Владимир Николаевич Битюков
ЛЕСНИЧИХА
Глава первая
В войну кроме тоски по вольной мирной охоте, когда ты выслеживаешь зверя с полной уверенностью, что он не встретит тебя смертельным огнем, Порфирий познал еще и томление по никогда не испытанной чистой любви и боялся, что так и не доведется ее испытать: бои уносили тысячи человеческих жизней. И чем дальше продвигались наши на запад, тем острей и взволнованней вспоминал он день отправки на фронт, вернее, минуты той отправки, когда к поезду неожиданно, как стая лебедей, подлетели школьницы-выпускницы в белых, почти что невестиных, платьях. Петрунину на грудь упали лесные цветы, и он, глуповато улыбаясь, неумело прижимал их к себе и нюхал, хотя они предназначались, может, всем. И когда одна из девушек, самая красивая, с мокрыми серыми глазами, крикнула сдавленно: «Возвращайтесь с победой!», — он подумал, что это ему крик, хотя, может, он относился ко всем уезжавшим.

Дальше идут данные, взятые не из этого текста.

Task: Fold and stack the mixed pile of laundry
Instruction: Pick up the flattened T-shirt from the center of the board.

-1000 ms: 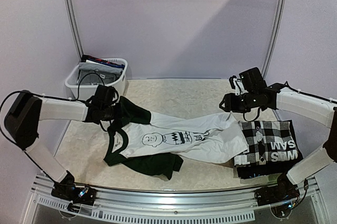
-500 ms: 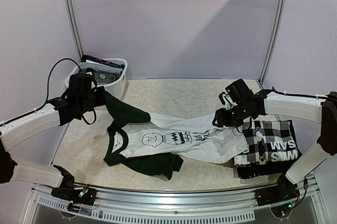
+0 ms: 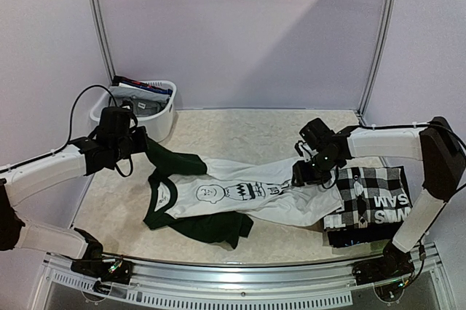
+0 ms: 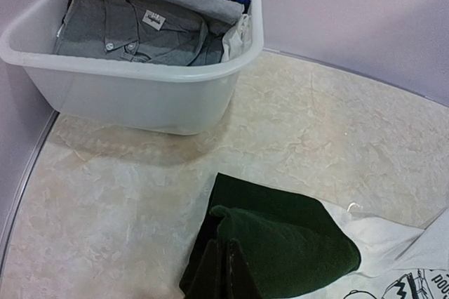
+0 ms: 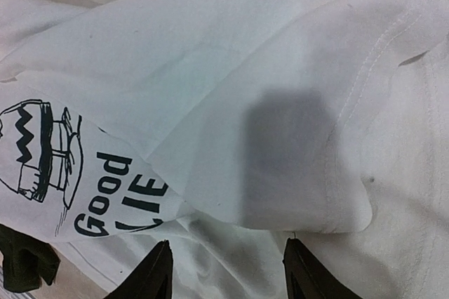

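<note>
Has pulled the left claw [image 3: 141, 141] out toward the basket [image 3: 166, 117] and dropped the right claw [image 3: 302, 173] low over the last second. Grips the shirt [image 3: 233, 192] by its green sleeve [image 4: 280, 243] with the left, pinched tight; holds the right apart just above the white hem [image 5: 337, 123]. Lies mid-table, long axis left to right, collar left, hem right, nearest the right claw.

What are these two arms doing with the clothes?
They are folding laundry. The left gripper is pinching the dark green sleeve of a white cartoon T-shirt spread on the table. The right gripper hangs open over the shirt's other end. A checkered shirt lies folded at the right; more clothes sit in the basket.
</note>
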### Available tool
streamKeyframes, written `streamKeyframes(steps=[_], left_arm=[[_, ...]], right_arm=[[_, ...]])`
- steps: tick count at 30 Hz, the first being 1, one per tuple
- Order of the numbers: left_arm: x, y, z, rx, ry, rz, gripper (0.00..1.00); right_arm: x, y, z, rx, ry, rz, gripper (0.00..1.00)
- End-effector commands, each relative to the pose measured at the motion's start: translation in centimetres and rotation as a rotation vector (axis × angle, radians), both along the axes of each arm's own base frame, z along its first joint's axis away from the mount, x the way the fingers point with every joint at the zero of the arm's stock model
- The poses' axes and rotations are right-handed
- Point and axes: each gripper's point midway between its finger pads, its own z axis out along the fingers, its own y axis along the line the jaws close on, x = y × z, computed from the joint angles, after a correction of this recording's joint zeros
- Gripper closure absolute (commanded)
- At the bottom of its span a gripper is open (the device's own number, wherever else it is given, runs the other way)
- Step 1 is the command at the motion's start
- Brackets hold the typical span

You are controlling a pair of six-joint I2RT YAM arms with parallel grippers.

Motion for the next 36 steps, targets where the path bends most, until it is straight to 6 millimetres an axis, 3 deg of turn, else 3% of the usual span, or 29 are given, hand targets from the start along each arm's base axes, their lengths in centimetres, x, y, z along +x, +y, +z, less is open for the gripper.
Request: streamKeyframes(steps=[1,10,14,21,29,36], left_arm=[[-0.2,-0.4,-1.0,0.019,0.022,-0.019,1.00],[-0.5,-0.1,-1.4,0.030,0.030,-0.013,1.00],[-0.5,0.0,-1.4,0.034,0.030,-0.010,1.00],[-0.5,0.0,-1.4,0.042,0.034,-0.011,1.00],[-0.4,-0.1,-1.3,0.051,0.036,-0.015,1.00],[-0.3,-0.2,-1.4,0.054,0.038,-0.022,1.00]], right_arm=[[1.6,0.1,0.4,-0.022,-0.064,-0.028,0.46],[3.3,-0.6,1.9,-0.098,-0.125,-0.035,0.44],[3.4,-1.2,1.0,-0.163,-0.110,-0.013,0.46],[2.4,-1.2,0.0,-0.178,-0.067,0.058,0.46],[2.5,-1.3,2.6,-0.154,-0.141,0.153,0.42],[2.3,-2.6,1.3,-0.272,-0.122,0.247,0.40]])
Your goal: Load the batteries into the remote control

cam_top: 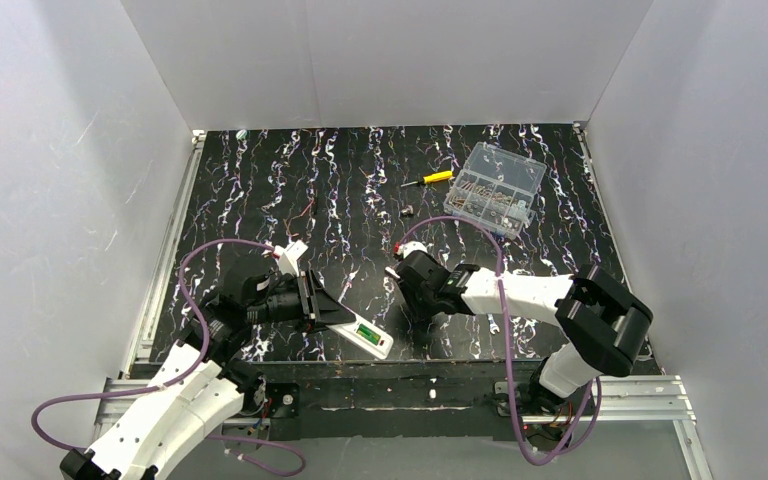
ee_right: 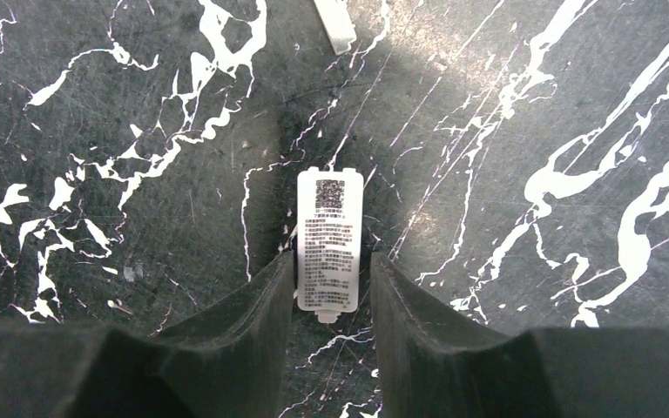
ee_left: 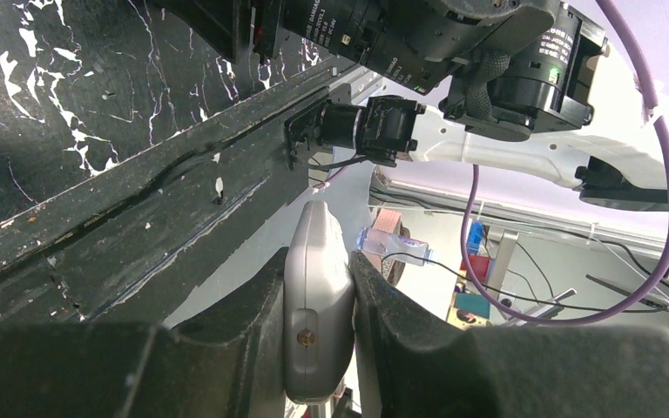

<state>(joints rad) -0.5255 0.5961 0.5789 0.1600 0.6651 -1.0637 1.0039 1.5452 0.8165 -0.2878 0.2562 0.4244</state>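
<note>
The left hand is clamped on the remote control by its 2 long sides. From above, the handset sits low and left of centre, slanting toward the lower right over the near edge of the tabletop, greenish screen outermost. The right hand is narrowly open, its 2 fingers flanking a small white labelled cover piece lying flat at the centre of its wrist view, with a dark sliver still showing on the right side.

cover piece: square code block at far end, small print nearer, too fine to read
motor housing: white lettering, unreadable
</note>
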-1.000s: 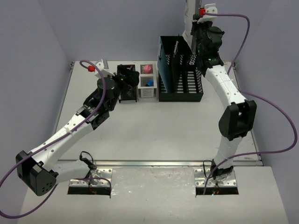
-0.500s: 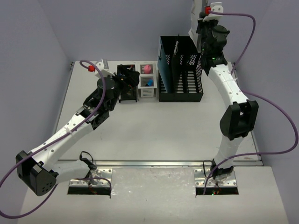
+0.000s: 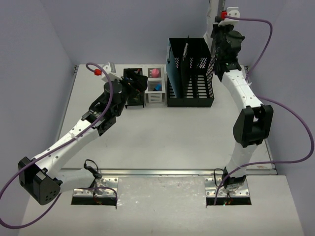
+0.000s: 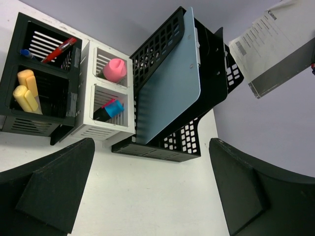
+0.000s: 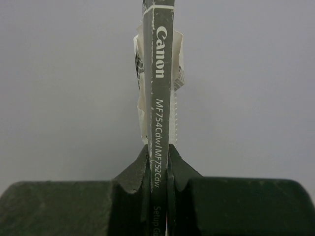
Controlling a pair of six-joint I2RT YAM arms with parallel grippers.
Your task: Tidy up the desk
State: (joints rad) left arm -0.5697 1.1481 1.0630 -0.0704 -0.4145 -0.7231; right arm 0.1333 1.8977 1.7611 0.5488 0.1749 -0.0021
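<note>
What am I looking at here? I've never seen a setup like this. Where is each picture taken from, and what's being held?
These are two robot arms bolted to the near edge of a white desk. One picture looks down from above; the other two come from a camera on each wrist. At the back stand a black pen holder, a white two-cell box and a black file rack with a pale blue folder in it. The left gripper is open and empty, facing them. The right gripper is up high, pinching a Canon booklet by its edge.
</note>
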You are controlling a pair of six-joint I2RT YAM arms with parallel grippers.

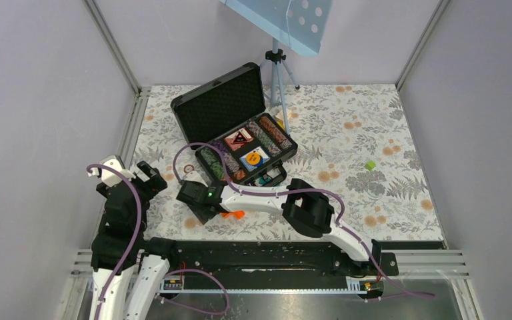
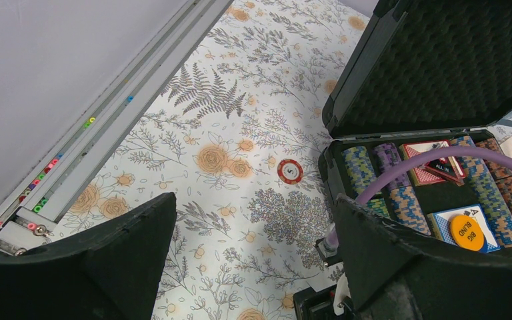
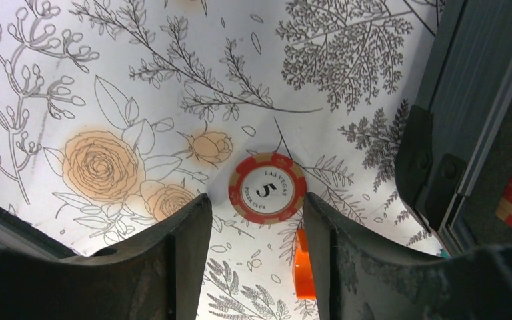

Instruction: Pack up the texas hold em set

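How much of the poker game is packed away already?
Done: the chip rows and card decks sit in the open case. In hand: the right gripper has its open jaws right by one loose red chip on the cloth beside the case, not pinched yet. Left to do: put that chip inside and shut the lid. The left gripper hovers open, holding nothing.

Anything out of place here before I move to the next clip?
One red poker chip lies flat on the table outside the open briefcase, by its near left corner; the other chips sit in rows inside. The right gripper hovers over it, jaws open.
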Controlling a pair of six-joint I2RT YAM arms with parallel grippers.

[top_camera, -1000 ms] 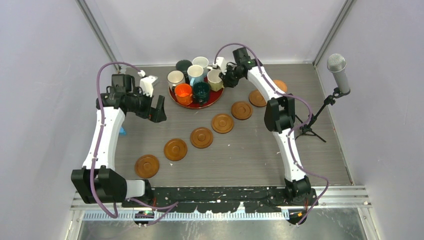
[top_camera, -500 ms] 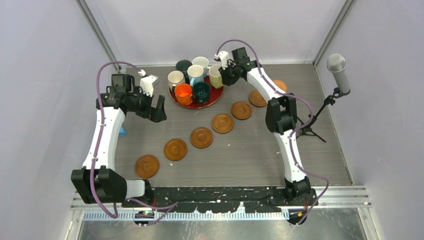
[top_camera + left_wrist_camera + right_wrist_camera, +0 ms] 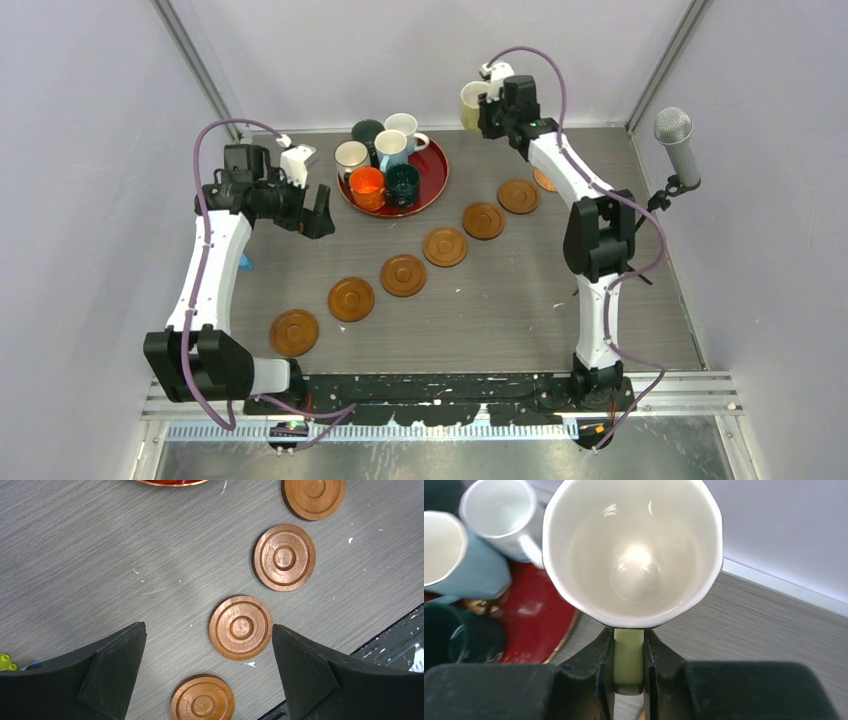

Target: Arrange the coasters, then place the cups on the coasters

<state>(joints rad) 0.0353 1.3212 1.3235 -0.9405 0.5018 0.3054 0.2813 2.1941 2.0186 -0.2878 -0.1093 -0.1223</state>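
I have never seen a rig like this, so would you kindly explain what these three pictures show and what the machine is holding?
These are two robot arms bolted at the near edge of a table. The wide picture comes from a fixed camera above and behind them; the other two come from a camera on each wrist, looking past that arm's own tool. On the table a red tray carries six mugs, and wooden coasters lie in a diagonal row. The left tool is open and empty, hovering over the coasters. The right tool is shut on the handle of a pale yellow mug, holding it in the air beside the tray. The grey thing on a stand at the right is a microphone.
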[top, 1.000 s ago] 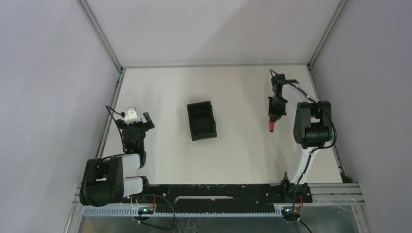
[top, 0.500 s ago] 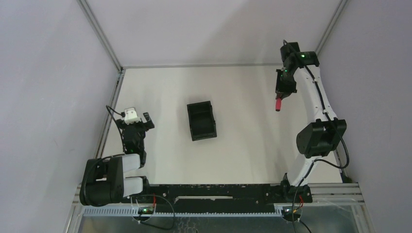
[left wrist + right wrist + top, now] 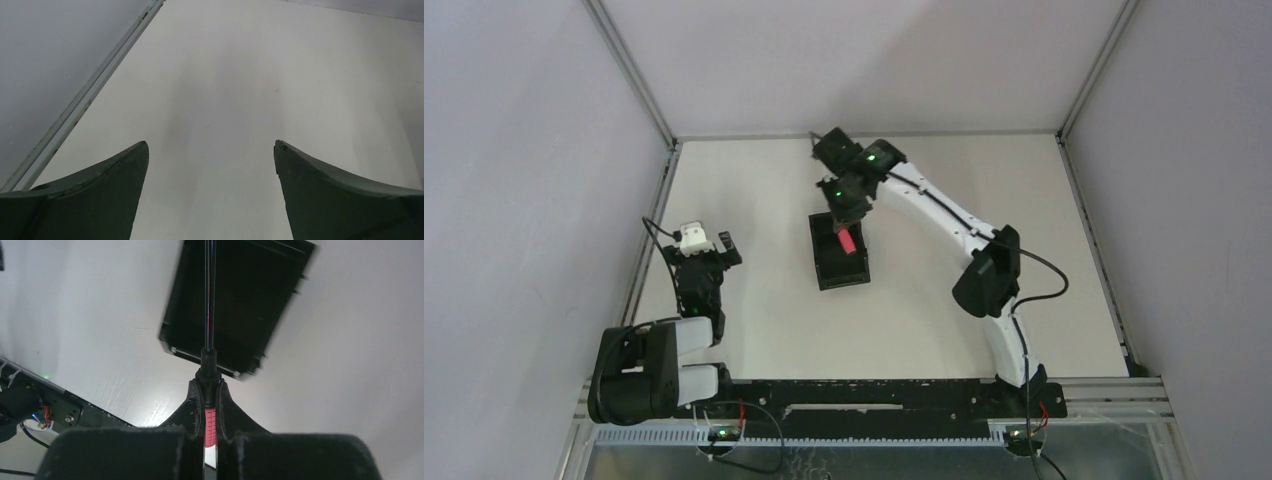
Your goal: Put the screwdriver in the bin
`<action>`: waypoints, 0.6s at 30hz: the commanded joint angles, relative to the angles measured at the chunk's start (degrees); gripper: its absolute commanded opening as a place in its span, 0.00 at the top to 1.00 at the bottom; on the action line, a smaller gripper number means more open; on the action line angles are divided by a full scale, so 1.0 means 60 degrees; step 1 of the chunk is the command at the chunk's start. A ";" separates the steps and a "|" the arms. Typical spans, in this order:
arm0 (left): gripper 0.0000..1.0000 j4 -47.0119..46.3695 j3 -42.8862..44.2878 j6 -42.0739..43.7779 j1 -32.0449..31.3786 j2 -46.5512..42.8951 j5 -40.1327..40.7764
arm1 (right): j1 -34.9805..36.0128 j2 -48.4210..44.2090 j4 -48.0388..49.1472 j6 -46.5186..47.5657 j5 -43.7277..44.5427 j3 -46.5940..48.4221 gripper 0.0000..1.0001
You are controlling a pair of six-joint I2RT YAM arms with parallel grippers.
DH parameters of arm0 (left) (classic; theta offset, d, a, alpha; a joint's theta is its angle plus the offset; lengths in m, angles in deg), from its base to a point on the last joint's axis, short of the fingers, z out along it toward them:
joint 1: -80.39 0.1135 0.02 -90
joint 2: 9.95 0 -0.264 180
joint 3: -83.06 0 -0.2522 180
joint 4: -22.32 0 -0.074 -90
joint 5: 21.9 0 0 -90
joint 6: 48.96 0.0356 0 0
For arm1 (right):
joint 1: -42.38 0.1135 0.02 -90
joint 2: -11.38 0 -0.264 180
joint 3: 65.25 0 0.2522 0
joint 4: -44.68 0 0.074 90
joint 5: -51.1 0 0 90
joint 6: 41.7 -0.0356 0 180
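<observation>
The black bin (image 3: 839,250) stands near the middle of the table. My right gripper (image 3: 842,215) is shut on the screwdriver (image 3: 847,240) and holds it over the bin's far part, red handle hanging down. In the right wrist view the red handle (image 3: 210,426) is pinched between the fingers and the thin black shaft (image 3: 209,290) runs out over the bin (image 3: 245,305) below. My left gripper (image 3: 696,262) rests low at the left side of the table; in the left wrist view it (image 3: 211,150) is open and empty over bare table.
Metal frame rails (image 3: 649,230) edge the table on the left, back and right. The arm bases sit on a black rail (image 3: 864,395) at the near edge. Grey walls enclose the table.
My right arm has swung from the far right of the table leftward, carrying the screwdriver to above the bin. The left arm has not moved.
</observation>
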 commanded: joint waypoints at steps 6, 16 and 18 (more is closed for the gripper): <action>0.00 -0.0405 0.0466 0.0172 -0.0061 0.0012 0.0033 | 0.0592 0.0550 0.2827 0.1315 -0.0141 -0.1240 1.00; 0.00 -0.0405 0.0465 0.0172 -0.0059 0.0018 0.0029 | 0.0664 0.1410 0.3530 0.1591 0.0453 -0.2231 0.98; 0.00 -0.0405 0.0458 0.0172 -0.0066 0.0012 0.0031 | 0.0690 0.1440 0.3605 0.1557 0.0541 -0.2398 0.85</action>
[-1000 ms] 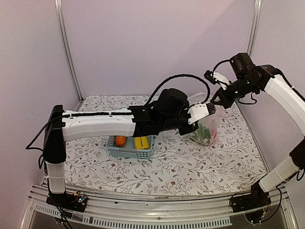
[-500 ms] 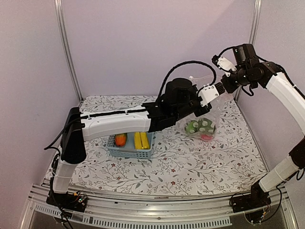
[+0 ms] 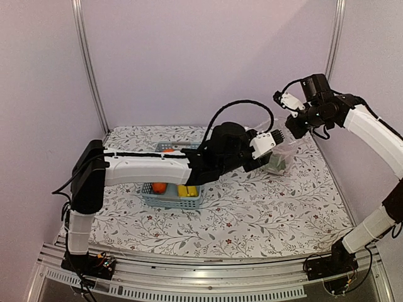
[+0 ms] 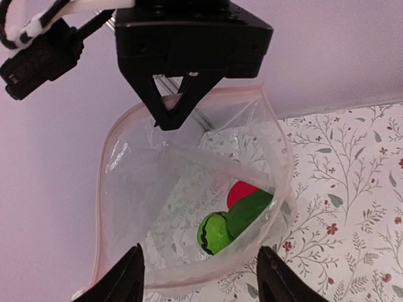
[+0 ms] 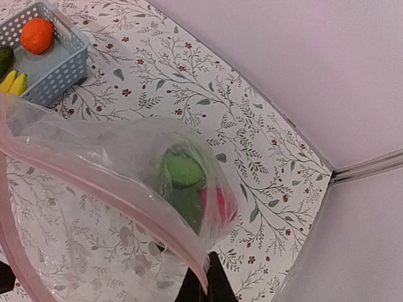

— Обязательно! — улыбаясь, обещал Порфирий. — Обязательно!.. — И часто потом вспоминал ту сероглазую, рослую, хотя и нескладную еще, вчерашнюю школьницу…
Победу он встретил в медсанбате: задело осколком снаряда бедро. Рана быстро затягивалась, и он выписался как раз между весной и летом, когда все ликовало от солнца, тепла и новой жизни. Санитарный поезд вез таких, как Порфирий, долечиваться дома, среди родных, среди берез и елок; весь эшелон пел и плясал; старые наши, видавшие виды гармошки яростно состязались с трофейными аккордеонами и обставляли их, обставляли, и аккордеонисты, смеясь, отбрасывали свои яркие инструменты и выбегали в тесный вагонный круг, разбивая в щепу дощатый пол кирзовыми, тоже видавшими виды сапогами, тем самым проверяя и крепость своих едва-едва сросшихся костей.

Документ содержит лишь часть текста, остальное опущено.